## THE PROBLEM:
Lines holding the string "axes": copy each one from the listing below.

## DATA BLOCK:
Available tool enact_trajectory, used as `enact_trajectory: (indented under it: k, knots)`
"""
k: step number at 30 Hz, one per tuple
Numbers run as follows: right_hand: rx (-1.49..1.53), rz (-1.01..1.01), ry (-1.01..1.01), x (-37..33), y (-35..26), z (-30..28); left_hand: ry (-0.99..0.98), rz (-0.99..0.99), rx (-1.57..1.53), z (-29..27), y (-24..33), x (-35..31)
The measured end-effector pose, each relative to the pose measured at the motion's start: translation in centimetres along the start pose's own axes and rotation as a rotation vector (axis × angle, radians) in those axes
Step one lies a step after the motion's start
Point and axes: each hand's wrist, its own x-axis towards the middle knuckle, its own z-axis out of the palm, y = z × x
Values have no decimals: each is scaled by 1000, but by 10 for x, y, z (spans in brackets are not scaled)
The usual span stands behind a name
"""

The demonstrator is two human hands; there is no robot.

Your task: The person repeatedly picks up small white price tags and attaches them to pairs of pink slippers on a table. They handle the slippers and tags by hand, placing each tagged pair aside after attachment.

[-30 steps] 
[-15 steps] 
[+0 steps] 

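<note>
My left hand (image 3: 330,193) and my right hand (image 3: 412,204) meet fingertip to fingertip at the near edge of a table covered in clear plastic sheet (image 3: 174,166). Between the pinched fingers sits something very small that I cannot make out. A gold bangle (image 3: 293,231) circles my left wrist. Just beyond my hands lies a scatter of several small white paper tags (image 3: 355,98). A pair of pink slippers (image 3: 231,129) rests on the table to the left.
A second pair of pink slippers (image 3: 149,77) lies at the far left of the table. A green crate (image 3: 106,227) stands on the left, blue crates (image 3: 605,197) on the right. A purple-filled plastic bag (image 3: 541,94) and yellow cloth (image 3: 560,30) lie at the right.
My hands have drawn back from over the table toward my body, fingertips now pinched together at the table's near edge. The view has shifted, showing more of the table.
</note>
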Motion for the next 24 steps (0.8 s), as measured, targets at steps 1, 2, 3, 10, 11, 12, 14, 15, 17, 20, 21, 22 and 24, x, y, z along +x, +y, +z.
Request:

## EXPECTED OUTPUT:
The measured end-effector pose, each relative to the pose measured at the motion's start: translation in centimetres along the start pose's own axes and rotation as a rotation vector (axis × angle, radians) in those axes
Point and axes: each hand's wrist, its own x-axis towards the middle knuckle, its own z-axis out of the palm, y = z × x

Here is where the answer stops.